![]() |
| Foto Ekslusif - Presiden DPP KBMI Daeng Wahidin A.Md |
JAKARTA -- 17 Desember 2025. Konfederasi Buruh Merdeka Indonesia (KBMI) menilai formula kenaikan upah tahun 2026 yang kembali mengacu pada pertumbuhan ekonomi dan inflasi plus Alfa tidak menjawab persoalan mendasar kesejahteraan buruh Indonesia. Kebijakan ini justru berpotensi memperparah ketimpangan dan disparitas upah antar wilayah, serta semakin menjauhkan buruh dari kehidupan yang layak.
Formula [Inflasi + (PE x Alfa 0.5 – 0.9)] sesuai PP yang ditandangani Prabowo adalah Formulasi kenaikan upah yang mengabaikan realitas objektif di lapangan. Biaya hidup buruh di berbagai daerah terus meningkat tajam—mulai dari pangan, perumahan, transportasi, pendidikan, hingga kesehatan—namun kenaikan upah yang ditetapkan tidak berbasis pada Kebutuhan Hidup Layak (KHL) yang riil dan mutakhir. Abaikan saja Putusan Mahkamah Konstitusi yang menarasikan anak kalimat “dengan mempertimbangkan” jika formula tersebut tidak mampu mewujudkan Upah Layak Nasional yang bermartabat dan berkeadilan yang tentu saja bertentangan dengan konstitusi UUD 1945, maka sudah seharusnya Pemerintah mengabaikan putusan tersebut dengan membuat formula baru yang lebih baik bagi kesejahteraan hidup buruh di seluruh indonesia.
KBMI menegaskan bahwa:
1. Upah minimum tahun 2026 tidak mencerminkan kebutuhan hidup layak, melainkan hanya menjaga buruh agar tetap berada di garis bertahan hidup.
2. Disparitas upah antar provinsi dan antar kabupaten/kota semakin lebar, tanpa adanya kebijakan korektif dari negara.

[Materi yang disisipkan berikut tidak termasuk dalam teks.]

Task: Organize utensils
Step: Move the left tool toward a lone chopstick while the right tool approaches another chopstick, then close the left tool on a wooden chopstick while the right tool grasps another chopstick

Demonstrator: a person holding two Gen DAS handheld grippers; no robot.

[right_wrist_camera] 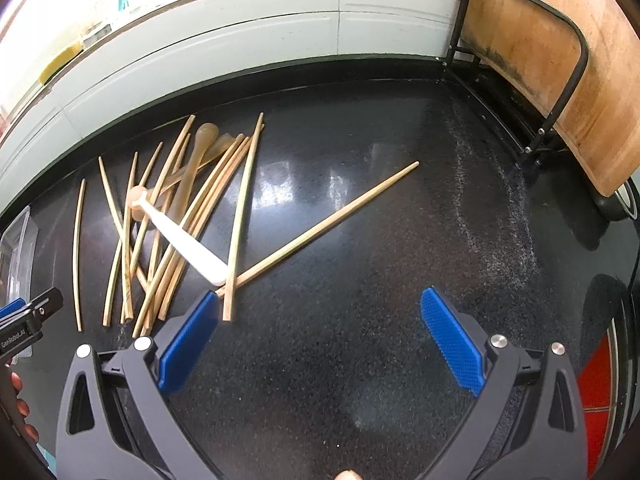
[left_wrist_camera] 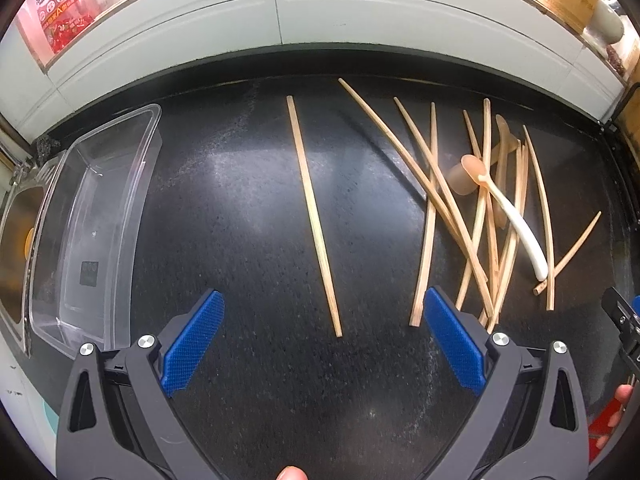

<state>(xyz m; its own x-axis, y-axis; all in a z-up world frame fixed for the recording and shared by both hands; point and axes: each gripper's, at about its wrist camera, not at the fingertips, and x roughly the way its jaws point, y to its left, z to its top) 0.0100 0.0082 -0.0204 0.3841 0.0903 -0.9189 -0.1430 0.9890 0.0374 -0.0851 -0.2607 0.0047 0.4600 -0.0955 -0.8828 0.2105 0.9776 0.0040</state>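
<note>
Several wooden chopsticks (left_wrist_camera: 472,216) lie in a loose heap on the black counter, seen again as the chopstick heap (right_wrist_camera: 172,232) in the right wrist view. A white-handled spoon (left_wrist_camera: 516,224) with a tan bowl rests across them; the same spoon (right_wrist_camera: 184,240) shows on the right view's left side. One lone chopstick (left_wrist_camera: 314,216) lies apart, straight ahead of my left gripper (left_wrist_camera: 324,312), which is open and empty. My right gripper (right_wrist_camera: 320,312) is open too, its left finger beside the ends of two crossed chopsticks (right_wrist_camera: 320,228). A clear plastic container (left_wrist_camera: 92,224) stands empty at the left.
A steel sink (left_wrist_camera: 16,248) lies beyond the container at far left. A wooden cutting board (right_wrist_camera: 560,60) in a black wire rack stands at the counter's right end. White tiled wall (left_wrist_camera: 320,20) runs along the back. A person's fingers (left_wrist_camera: 616,404) hold the other gripper.
</note>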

3. Formula yang berlaku saat ini menjadikan upah sebagai variabel ekonomi semata, bukan sebagai hak dasar dan instrumen keadilan sosial.

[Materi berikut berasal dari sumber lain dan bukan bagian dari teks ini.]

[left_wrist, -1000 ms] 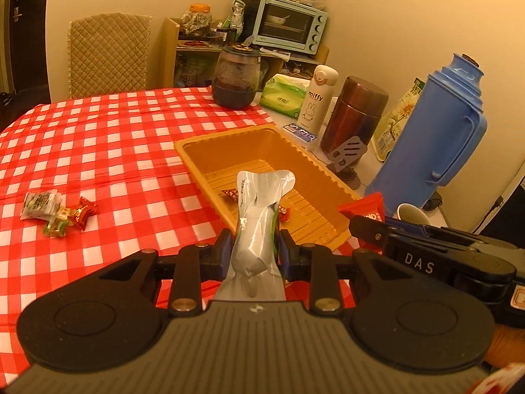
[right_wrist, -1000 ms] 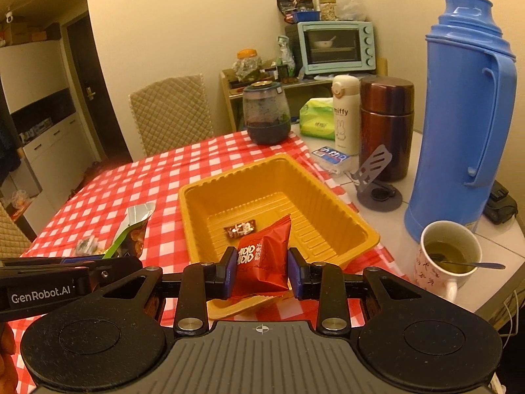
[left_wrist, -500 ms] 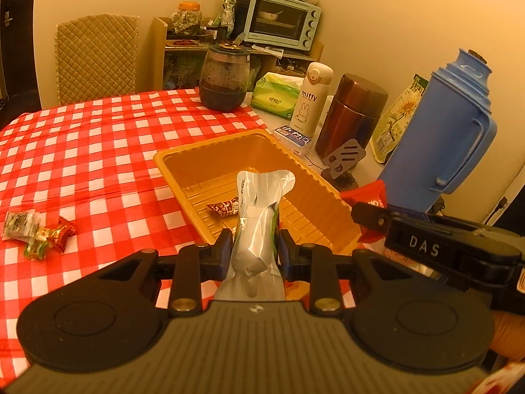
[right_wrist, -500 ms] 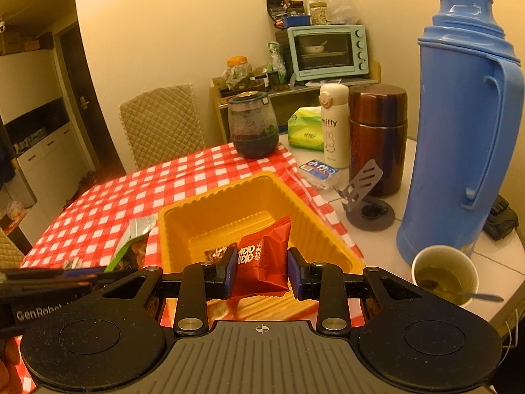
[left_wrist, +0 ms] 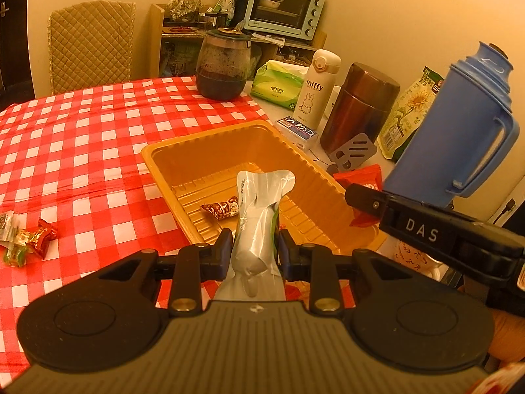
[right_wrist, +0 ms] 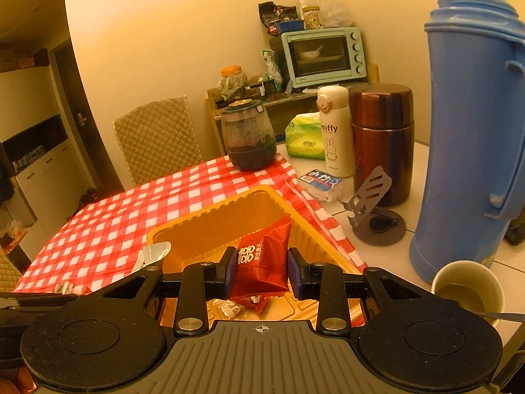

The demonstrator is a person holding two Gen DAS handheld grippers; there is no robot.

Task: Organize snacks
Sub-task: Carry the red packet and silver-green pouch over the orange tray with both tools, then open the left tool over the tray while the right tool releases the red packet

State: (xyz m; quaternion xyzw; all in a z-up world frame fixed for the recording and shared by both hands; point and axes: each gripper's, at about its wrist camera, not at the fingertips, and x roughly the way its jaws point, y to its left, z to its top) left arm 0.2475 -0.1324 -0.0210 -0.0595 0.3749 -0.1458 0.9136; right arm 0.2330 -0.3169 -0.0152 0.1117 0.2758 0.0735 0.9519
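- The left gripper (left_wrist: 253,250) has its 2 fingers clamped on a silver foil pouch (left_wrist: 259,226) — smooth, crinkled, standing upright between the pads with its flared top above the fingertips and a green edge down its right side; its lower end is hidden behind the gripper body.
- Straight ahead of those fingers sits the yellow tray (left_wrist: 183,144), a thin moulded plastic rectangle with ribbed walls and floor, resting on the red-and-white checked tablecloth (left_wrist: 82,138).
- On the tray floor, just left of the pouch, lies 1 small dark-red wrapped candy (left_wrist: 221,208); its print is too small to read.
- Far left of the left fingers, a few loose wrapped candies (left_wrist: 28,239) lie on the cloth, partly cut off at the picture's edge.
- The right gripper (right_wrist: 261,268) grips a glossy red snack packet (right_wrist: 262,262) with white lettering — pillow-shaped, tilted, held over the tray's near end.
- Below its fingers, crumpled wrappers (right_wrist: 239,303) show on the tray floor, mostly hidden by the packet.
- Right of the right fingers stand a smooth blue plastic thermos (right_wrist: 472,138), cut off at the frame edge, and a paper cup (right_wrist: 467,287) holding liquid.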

4. Negara kembali menempatkan buruh sebagai penyangga krisis, bukan sebagai subjek pembangunan.
Selama 10 tahun rezim Jokowi berkuasa dengan sistem upah murahnya yang diperparah dengan UU Omnibuslaw Cilaka Jahanam itu masih saja diteruskan oleh rezim prabowo, kebijakan ini berpotensi melanggengkan praktik upah murah struktural, yang selama ini terbukti tidak mendorong pertumbuhan ekonomi berkualitas, tidak meningkatkan produktivitas berkelanjutan dan justru memperlemah daya beli rakyat.
KBMI menuntut:
1. Perubahan mendasar formula kenaikan upah, dengan menjadikan KHL 2025 Plus Proyeksi Pertumbuhan Ekonomi Tahun 2026 sebagai basis utama atau Pendapatan Domestik Bruto Nasional Perkapita Tahun 2025;
2. Standar Upah Layak Nasional sebagai batas bawah yang adil dan manusiawi;
3. Kebijakan afirmatif untuk menutup kesenjangan upah antar wilayah, bukan membiarkannya atas nama “kemampuan daerah”. dengan melibatkan APBN dalam bentuk Subsidi Upah Layak bagi pekerja;
4. Pelibatan serikat buruh secara substansial, bukan formalitas, dalam penentuan kebijakan pengupahan;
KBMI Kembali menegaskan bahwa upah bukan sekadar angka statistik atau sekedar gaji bulanan kaum Buruh/Pekerja Indonesia, melainkan alat untuk menjamin martabat manusia, keadilan sosial, dan keberlanjutan bangsa dalam mewujudkan amanah Konstitusi UUD 1945 yang wajib dilaksanakan oleh Presiden Prabowo yang dilantik diatas Kitab Suci dihadapan perwakilan rakyat dan ditonton jutaan rakyat indonesia. Selama kebijakan upah masih menjauh dari prinsip tersebut, konflik industrial, ketimpangan sosial dan konflik sosial akan terus membesar.
"Salam juang..!!
Hidup Buruh Yang Melawan..!!
Makin ditindas Makin Melawan..!!
Bergerak Militan Satu Komando..!!
Wahai para pejuang - pejuang buruh dimanapun berada Istiqomahlah, yakinlah Allah SWT Bersama Kita.. Allahu Akbar..!!!," ucap Presiden DPP KBMI.